Status
Discussion thread | https://lists.apache.org/thread/0oc10cr2q2ms855dbo29s7v08xs3bvqg |
---|---|
Vote thread | |
JIRA | |
Release | 1.19, 2.0 |
Please keep the discussion on the mailing list rather than commenting on the wiki (wiki discussions get unwieldy fast).
Motivation
Currently, the configuration options pertaining to checkpointing, recovery, and state management are primarily grouped under the following prefixes:
- state.backend.* : configurations related to state accessing and checkpointing, as well as specific options for individual state backends
- execution.checkpointing.* : configurations associated with checkpoint execution and recovery
- execution.savepoint.*: configurations for recovery from savepoint
In addition, there are several individual options such as state.checkpoint-storage
and state.checkpoints.dir
that fall outside of these prefixes. The current arrangement of these options, which span multiple modules, is somewhat haphazard and lacks a systematic structure.
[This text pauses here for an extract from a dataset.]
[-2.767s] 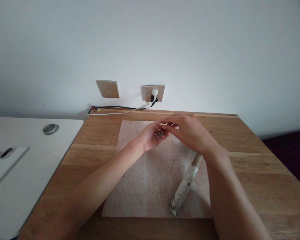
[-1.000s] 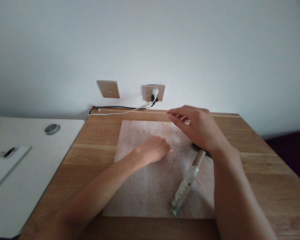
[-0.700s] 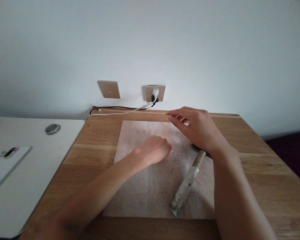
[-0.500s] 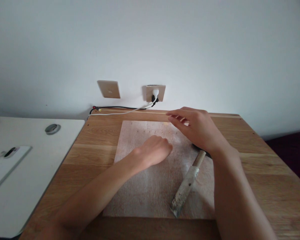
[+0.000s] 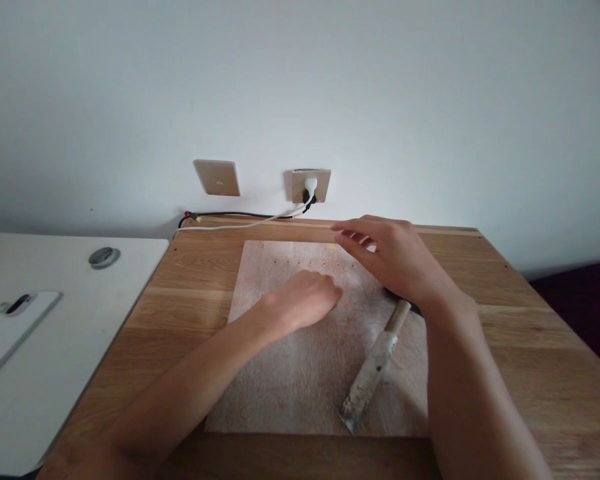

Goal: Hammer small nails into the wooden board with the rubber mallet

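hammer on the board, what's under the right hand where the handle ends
The hammer lies on the board, its pale handle running up under the right hand. Only a dark sliver shows beside the wrist; the hammer's head is mostly covered. The left hand rests closed on the board.

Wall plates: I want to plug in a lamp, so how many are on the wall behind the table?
2. A blank-looking plate sits on the left; the socket plate to its right already holds a white plug and a black one. None seems hidden.
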Available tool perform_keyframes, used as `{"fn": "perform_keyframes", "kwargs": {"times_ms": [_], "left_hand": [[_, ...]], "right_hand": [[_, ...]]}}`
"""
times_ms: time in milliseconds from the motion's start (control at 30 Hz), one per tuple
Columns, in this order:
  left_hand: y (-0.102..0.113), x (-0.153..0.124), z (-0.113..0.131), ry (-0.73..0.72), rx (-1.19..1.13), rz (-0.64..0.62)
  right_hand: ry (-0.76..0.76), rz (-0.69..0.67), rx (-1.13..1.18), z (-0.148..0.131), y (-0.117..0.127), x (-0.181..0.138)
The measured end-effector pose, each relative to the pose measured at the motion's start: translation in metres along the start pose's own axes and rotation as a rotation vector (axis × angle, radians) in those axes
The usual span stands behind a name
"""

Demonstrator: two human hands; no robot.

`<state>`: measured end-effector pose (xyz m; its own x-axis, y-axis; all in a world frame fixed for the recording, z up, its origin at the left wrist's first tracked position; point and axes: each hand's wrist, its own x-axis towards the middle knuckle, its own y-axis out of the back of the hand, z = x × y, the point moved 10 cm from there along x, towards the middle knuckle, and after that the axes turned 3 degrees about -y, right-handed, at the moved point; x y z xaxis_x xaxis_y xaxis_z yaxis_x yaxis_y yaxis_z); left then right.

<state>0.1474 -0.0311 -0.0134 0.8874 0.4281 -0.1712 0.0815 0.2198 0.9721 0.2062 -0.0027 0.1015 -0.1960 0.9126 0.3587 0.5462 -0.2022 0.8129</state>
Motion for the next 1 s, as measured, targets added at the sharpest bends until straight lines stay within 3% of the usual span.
{"fn": "perform_keyframes", "kwargs": {"times_ms": [1000], "left_hand": [[0.0057, -0.0041, 0.0016, -0.020, 0.011, 0.015]], "right_hand": [[-0.014, -0.028, -0.021, -0.0002, -0.0029, -0.0006]]}}
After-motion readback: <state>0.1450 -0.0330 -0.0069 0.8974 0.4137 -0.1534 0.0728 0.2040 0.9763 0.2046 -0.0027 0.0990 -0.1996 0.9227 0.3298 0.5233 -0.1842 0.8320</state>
For example, the options under the CheckpointingOptions
and ExecutionCheckpointingOptions
are related and have no clear boundaries from the user's perspective, but there is no unified prefix for them. With the upcoming release of Flink 2.0, we have an excellent opportunity to overhaul and restructure the configurations related to checkpointing, recovery, and state management. This FLIP proposes to reorganize these settings, making it more coherent by module, which would significantly lower the barriers for understanding and reduce the development costs moving forward.
Proposed Changes
This FLIP proposes a transition from existing configuration options to new ones, which are categorized by prefixes as listed below:
- execution.checkpointing: all configurations associated with checkpointing and savepoint.
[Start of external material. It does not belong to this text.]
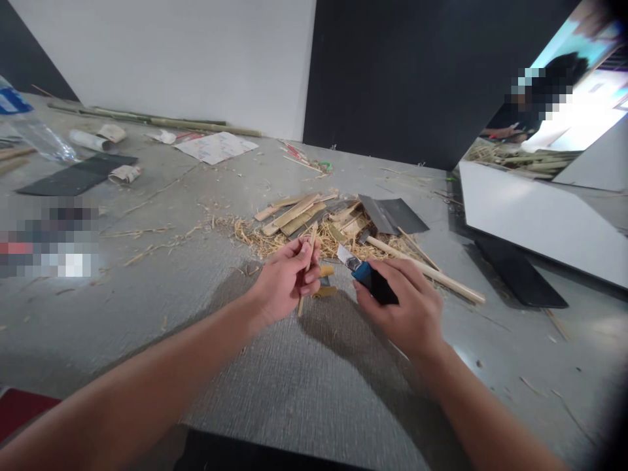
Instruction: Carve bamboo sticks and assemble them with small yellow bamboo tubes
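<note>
My left hand (289, 275) is closed round a thin bamboo strip (311, 248), which points up and slightly away from me. In my right hand (405, 301) is a utility knife (375, 281) with a blue and black handle; its blade points up and left toward the strip, apart from it. Just beyond both hands lies a heap of bamboo shavings (255, 242) with split bamboo pieces (297, 212) on it. A hammer (426, 267) with a long wooden handle rests at the heap's right side. Small yellowish pieces (326, 288) lie between my hands.
A dark bent sheet (395, 214) lies behind the heap. To the left are a plastic bottle (39, 131), a dark mat (73, 175) and paper (216, 147). Bamboo poles (161, 121) line the wall. On the right are a white panel (534, 222) and a person (534, 98).
</note>
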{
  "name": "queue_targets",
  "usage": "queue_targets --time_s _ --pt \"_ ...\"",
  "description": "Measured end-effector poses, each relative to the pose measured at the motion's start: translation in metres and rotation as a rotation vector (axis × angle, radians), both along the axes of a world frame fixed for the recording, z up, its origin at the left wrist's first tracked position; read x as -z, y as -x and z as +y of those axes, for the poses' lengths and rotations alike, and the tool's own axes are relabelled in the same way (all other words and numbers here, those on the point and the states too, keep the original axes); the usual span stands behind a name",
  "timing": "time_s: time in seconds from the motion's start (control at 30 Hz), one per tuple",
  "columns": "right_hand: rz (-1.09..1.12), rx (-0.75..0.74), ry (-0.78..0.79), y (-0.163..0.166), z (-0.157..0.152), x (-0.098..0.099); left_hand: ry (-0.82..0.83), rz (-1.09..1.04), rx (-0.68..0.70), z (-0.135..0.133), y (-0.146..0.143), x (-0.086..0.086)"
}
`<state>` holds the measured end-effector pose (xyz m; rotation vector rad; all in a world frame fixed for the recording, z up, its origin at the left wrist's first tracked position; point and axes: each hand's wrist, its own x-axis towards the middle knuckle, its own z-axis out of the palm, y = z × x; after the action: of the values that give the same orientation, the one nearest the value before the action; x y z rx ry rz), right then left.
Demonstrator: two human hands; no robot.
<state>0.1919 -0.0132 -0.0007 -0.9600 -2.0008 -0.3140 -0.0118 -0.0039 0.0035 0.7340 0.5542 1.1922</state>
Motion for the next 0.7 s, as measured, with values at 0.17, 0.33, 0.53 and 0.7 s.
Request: queue_targets --time_s 0.17,0.33,0.53,0.7 --pt "0.008 -0.009 0.008 -0.0003 -0.0003 -0.0003 0.027 0.014 0.003 -0.0009 -0.002 0.0027" --pt "0.004 -0.006 0.005 0.0004 -0.0001 -0.0002 0.009 0.069 -0.025 -0.0011 -0.0021 0.0024" --pt "0.0 0.005 -0.01 -0.0004 0.0016 0.0019 0.037 0.14 -0.007 -0.0015 -0.0002 0.0032" --pt "0.001 -0.026 0.01 -0.0001 0.0017 0.0015 0.005 0.162 -0.019 0.0 0.0018 0.006"
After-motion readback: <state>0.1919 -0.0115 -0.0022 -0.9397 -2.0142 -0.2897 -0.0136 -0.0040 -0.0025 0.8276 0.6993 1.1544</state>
- execution.recovery: all configurations pertinent to state recovery.
- state.*: all configurations related to the state accessing.
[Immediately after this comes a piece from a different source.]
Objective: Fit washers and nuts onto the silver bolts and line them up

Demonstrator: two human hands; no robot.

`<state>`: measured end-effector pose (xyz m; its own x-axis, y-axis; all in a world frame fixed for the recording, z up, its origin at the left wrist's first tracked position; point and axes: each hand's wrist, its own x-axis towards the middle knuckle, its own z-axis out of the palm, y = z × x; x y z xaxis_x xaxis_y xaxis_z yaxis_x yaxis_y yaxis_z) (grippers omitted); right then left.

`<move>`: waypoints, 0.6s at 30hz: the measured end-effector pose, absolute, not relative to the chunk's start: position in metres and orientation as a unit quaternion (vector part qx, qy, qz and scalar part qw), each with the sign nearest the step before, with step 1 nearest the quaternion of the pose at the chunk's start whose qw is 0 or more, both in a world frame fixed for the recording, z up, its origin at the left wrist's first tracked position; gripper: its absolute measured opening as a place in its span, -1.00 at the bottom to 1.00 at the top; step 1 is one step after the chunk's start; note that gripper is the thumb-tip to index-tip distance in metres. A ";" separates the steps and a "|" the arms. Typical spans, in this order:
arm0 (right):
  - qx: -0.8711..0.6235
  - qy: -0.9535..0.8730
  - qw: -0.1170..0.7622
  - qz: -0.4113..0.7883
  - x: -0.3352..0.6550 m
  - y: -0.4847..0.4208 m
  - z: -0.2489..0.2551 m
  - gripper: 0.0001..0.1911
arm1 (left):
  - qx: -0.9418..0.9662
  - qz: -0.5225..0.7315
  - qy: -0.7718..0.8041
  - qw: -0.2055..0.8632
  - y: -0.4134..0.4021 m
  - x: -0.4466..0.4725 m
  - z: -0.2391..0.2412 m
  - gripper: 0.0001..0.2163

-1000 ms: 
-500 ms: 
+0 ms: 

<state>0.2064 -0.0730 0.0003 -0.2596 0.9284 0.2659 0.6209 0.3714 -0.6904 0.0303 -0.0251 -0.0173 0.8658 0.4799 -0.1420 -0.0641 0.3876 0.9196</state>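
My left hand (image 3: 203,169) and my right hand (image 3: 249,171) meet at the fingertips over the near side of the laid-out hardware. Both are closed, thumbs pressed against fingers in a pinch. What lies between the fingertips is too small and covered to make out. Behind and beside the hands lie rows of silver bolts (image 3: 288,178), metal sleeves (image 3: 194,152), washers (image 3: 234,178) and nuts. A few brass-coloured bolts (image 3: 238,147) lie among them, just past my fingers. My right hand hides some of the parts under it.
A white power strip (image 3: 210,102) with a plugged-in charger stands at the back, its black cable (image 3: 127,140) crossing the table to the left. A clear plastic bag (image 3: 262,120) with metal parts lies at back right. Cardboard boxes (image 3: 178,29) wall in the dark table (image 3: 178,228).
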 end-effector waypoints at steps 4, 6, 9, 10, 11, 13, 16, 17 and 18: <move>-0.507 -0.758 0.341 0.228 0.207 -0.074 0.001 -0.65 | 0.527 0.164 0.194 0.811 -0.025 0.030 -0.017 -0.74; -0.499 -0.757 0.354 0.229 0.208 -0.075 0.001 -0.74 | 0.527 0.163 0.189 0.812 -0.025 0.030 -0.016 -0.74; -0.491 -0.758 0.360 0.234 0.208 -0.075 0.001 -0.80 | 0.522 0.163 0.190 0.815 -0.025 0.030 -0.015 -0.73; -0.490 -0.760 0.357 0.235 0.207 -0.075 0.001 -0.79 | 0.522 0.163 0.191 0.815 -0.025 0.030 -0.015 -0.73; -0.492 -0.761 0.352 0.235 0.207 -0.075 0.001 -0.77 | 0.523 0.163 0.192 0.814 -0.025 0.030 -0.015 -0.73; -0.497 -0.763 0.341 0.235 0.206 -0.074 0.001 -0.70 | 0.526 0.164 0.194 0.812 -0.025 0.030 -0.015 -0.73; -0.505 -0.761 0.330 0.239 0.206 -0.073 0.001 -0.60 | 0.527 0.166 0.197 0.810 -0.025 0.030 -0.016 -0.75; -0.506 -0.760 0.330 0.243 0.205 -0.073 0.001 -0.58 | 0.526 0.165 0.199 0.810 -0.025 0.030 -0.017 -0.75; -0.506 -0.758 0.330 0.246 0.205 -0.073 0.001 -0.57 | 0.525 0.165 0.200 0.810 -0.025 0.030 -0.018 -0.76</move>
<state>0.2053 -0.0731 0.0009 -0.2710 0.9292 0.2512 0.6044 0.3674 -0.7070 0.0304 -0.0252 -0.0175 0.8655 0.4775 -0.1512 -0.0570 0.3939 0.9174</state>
- state.backend.*: specific options for individual state backends, such as RocksDB.
- state.changelog: configurations for the changelog, as outlined in FLIP-158, including the options for the "Durable Short-term Log" (DSTL).
- state.latency-track: configurations related to the latency tracking of state access.
Please note that this FLIP does not change any state accessing, checkpointing and recovery logic. To be more specific, the detailed migration plan for the individual options is as follows:
Checkpointing
Original (Current) option | Proposed New option | Note |
state.checkpoints.num-retained | execution.checkpointing.num-retained | |
state.checkpoint.cleaner.parallel-mode | execution.checkpointing.cleaner.parallel-mode | |
state.backend.incremental |
execution.checkpoint.type | an enumeration option which can be 'full' (default) or 'incremental' |
state.backend.local-recovery | execution.checkpointing.local-copy.enabled | Whether to do checkpoint on local disk, another option |
taskmanager.state.local.root-dirs | execution.checkpointing.local-copy.dir | |
state.savepoints.dir | execution.checkpointing.savepoint.dir | |
state.checkpoints.dir state.checkpoint-storage | execution.checkpointing.dir | One URI is enough for specifying the checkpoint directory and storage. 'jobmanager' and 'jm://' are special URI for job manager based storage. |
state.storage.fs.memory-threshold | execution.checkpointing.data-inline-threshold | |
state.storage.fs.write-buffer-size | execution.checkpointing.write-buffer |
All those options will be moved into `CheckpointingOptions`.
Recovery
Original (Current) option | Proposed New option | Note |
execution.savepoint.path | execution.recovery.path | |
execution.savepoint.ignore-unclaimed-state | execution.recovery.ignore-unclaimed-state | |
execution.savepoint-restore-mode | execution.recovery.claim-mode | |
state.backend.local-recovery | execution.recovery.from-local | Specifies whether to recover from local, the local files are created while the |
execution.checkpointing.approximate-local-recovery | execution.recovery.approximate-local-recovery | |
execution.checkpointing.recover-without-channel-state.checkpoint-id | execution.recovery.without-channel-state.checkpoint-id |
All those options will be moved into a newly introduced class `RecoveryOptions` in flink-core.
State
Original (Current) option | Proposed New option | Note |
state.backend.changelog.* | state.changelog.* | |
dstl.* | state.changelog.dstl.* | |
state.backend.latency-track.* | state.latency-track.* |
Those options stay in their original classes.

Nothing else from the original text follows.